I worked a bit with admission controllers for ope this winter, I'll look at implementing and testing ^
Cordoned wrk-10 node and drained on nerc-ocp-test with:
oc adm cordon wrk-10
oc adm drain wrk-10 --ignore-daemonsets --delete-emptydir-data
Looking at making wrk-10 a dedicated GPU node as suggested in: https://kubernetes.io/docs/concepts/scheduling-eviction/taint-and-toleration/#example-use-cases
Tainted wrk-10 node: kubectl taint nodes wrk-10 nvidia.com/gpu.product=NVIDIA-A100-SXM4-40GB-MIG-1g.5gb:NoSchedule
uncordoned wrk-10 node: oc adm uncordon wrk-10
Attempt to schedule gpu workload onto wrk-10 without toleration:
spec:
restartPolicy: OnFailure
containers:
- name: cuda-vectoradd
image: "nvidia/samples:vectoradd-cuda11.2.1"
resources:
limits:
nvidia.com/gpu: 1
nodeSelector:
nvidia.com/gpu.product: A100-SXM4-40GB-MIG-1g.5gb
Fails as expected:
Warning FailedScheduling 26s default-scheduler 0/14 nodes are available: 1 node(s) had untolerated taint {nvidia.com/gpu.product: NVIDIA-A100-SXM4-40GB-MIG-1g.5gb}, 10 Insufficient nvidia.com/mig-1g.5gb, 3 node(s) had untolerated taint {node-role.kubernetes.io/master: }. preemption: 0/14 nodes are available: 10 No preemption victims found for incoming pod, 4 Preemption is not helpful for scheduling.

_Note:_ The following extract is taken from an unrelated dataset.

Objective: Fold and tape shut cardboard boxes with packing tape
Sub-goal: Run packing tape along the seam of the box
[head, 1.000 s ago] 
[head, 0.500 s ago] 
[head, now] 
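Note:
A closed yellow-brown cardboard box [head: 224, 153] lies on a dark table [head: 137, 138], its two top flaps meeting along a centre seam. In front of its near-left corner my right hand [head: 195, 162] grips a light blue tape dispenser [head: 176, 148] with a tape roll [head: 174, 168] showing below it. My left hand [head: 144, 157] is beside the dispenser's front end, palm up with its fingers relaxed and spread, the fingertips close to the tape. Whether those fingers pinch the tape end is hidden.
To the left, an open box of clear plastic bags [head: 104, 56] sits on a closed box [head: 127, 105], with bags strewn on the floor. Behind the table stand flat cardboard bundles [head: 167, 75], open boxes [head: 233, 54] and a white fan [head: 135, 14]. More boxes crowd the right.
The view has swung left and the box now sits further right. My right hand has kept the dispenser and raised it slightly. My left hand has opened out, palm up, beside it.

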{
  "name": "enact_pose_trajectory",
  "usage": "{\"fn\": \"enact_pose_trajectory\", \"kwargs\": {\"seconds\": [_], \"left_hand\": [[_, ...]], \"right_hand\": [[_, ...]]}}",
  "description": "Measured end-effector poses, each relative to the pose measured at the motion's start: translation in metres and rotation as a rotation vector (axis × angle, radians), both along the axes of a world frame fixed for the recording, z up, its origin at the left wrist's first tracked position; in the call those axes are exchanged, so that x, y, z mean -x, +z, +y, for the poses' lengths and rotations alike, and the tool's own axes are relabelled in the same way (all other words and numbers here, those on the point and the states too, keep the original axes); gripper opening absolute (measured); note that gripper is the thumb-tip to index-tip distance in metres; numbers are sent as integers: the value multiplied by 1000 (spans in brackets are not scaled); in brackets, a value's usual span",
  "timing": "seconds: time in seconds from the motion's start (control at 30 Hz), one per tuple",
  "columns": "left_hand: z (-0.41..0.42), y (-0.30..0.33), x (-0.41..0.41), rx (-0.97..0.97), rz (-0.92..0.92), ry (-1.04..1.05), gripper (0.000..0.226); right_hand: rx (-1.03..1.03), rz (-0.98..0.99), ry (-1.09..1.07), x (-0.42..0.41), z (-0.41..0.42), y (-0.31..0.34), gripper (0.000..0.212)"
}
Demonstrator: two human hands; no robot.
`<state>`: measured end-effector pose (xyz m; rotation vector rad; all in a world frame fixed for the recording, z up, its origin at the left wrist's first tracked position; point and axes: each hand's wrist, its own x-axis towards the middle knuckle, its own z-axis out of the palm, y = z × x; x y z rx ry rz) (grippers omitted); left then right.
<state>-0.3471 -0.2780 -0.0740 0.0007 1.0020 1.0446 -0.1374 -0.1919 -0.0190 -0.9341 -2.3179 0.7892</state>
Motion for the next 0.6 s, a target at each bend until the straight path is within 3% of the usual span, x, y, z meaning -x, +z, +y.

Attempting to deploy same workload with taint toleration:
apiVersion: v1
kind: Pod
metadata:
name: cuda-vectoradd
spec:
restartPolicy: OnFailure
containers:
- name: cuda-vectoradd
image: "nvidia/samples:vectoradd-cuda11.2.1"
resources:
limits:
nvidia.com/gpu: 1
nodeSelector:
nvidia.com/gpu.product: NVIDIA-A100-SXM4-40GB-MIG-1g.5gb
tolerations:
- key: "nvidia.com/gpu.product"
operator: "Equal"
value: "NVIDIA-A100-SXM4-40GB-MIG-1g.5gb"
effect: "NoSchedule"
And the deployment succeeds!
So this looks to be the way we should taint the nodes: kubectl taint nodes wrk-10 nvidia.com/gpu.product=NVIDIA-A100-SXM4-40GB-MIG-1g.5gb:NoSchedule
To be clear, the only way to schedule workloads on a node that is tainted in this way is to explicitly add the toleration to the workload. Workloads without the appropriate toleration will be scheduled elsewhere
How do we manage the toleration. Is that a simple process we can automatically give to all containers with GPU listed in the resources?
@joachimweyl that is where the admission controller comes in. When a user requests a gpu their resource is intercepted before creation and patched by the mutating webhook with the toleration. This is nice bc it all happens behind the scenes.
Enabling and playing with the webhook today
What are the next steps to getting this implemented?
@dystewart do we have a PR to link this to?
Motivation
We don't currently have any restrictions in place to prevent non-GPU workloads from getting scheduled on the GPU nodes. Do we want to introduce such a restriction? That is, should the GPU nodes be for only GPU workloads?
Completion Criteria
Non-GPU requests will never access GPU node resources. These need to be reserved for GPU requests.
Description
Completion dates
Desired - 2024-04-17 Required - 2024-05-08